Exercise: Two lines in the data below mark the range: the one with "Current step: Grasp" and the one with "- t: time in". Return both, along with every line between them, exactly.

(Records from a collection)
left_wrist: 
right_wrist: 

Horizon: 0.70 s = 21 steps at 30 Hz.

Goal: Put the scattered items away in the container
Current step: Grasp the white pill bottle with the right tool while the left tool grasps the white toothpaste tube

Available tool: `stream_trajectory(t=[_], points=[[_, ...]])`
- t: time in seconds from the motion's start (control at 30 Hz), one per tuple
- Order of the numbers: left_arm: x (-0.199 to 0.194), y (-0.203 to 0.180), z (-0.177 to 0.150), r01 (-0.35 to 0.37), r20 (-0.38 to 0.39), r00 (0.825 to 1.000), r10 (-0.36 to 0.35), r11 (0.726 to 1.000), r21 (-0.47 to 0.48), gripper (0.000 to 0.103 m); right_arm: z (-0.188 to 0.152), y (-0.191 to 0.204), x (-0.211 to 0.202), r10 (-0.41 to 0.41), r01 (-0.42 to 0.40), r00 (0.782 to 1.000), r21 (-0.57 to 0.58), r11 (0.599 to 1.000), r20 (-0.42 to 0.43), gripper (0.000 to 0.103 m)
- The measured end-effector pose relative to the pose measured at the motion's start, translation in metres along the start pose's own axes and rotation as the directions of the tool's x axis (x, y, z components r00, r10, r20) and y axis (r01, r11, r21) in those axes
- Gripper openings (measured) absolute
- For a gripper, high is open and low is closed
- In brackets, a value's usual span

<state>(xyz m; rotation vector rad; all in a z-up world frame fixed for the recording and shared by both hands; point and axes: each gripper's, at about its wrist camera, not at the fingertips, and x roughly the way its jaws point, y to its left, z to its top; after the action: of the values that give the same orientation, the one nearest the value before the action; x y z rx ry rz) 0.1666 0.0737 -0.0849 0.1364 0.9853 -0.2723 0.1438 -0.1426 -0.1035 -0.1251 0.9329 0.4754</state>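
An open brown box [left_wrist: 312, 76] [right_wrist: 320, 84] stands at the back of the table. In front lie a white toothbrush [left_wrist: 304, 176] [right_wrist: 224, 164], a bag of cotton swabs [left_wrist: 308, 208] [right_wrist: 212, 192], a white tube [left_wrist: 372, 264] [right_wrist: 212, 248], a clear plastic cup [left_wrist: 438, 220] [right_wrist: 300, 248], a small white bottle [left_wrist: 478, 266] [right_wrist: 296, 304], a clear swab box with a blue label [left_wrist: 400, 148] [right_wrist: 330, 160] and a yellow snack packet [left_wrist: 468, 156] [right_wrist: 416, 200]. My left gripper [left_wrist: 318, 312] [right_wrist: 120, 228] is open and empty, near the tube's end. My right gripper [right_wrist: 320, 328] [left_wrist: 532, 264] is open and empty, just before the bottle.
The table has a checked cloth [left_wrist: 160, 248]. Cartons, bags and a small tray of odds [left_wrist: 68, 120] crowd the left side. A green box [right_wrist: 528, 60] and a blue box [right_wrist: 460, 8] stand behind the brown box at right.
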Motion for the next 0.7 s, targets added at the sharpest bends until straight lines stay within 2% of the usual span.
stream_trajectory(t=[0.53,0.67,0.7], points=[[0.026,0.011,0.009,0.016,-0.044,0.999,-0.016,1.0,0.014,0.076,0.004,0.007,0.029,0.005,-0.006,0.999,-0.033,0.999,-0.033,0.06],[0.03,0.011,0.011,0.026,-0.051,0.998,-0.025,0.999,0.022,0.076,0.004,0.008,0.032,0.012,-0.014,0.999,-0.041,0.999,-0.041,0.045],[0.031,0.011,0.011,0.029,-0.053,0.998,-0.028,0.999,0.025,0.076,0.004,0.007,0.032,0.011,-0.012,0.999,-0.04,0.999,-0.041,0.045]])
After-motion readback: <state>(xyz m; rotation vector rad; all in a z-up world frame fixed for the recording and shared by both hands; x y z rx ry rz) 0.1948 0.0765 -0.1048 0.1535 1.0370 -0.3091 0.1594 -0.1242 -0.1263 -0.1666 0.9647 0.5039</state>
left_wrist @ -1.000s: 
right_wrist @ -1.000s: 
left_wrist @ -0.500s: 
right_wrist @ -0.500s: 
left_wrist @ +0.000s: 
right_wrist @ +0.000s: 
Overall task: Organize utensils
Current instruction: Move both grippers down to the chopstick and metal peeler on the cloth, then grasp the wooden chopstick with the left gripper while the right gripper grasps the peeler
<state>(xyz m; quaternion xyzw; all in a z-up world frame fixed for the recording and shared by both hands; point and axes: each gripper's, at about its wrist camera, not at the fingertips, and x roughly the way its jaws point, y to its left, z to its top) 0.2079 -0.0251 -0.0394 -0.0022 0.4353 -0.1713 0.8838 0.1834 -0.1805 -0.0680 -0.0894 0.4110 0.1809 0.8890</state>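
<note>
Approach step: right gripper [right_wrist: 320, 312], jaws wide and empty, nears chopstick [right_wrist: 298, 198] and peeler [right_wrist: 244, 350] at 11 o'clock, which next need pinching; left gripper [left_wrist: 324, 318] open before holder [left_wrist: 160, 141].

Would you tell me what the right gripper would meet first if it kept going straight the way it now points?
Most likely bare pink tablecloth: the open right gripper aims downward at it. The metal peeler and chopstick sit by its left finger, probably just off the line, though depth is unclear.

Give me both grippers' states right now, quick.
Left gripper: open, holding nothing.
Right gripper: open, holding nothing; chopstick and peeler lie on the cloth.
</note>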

Response below:
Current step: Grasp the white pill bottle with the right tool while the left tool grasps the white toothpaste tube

Available tool: `stream_trajectory(t=[_], points=[[_, ...]])`
- t: time in seconds from the motion's start (control at 30 Hz), one per tuple

Nothing remains to be added to the response.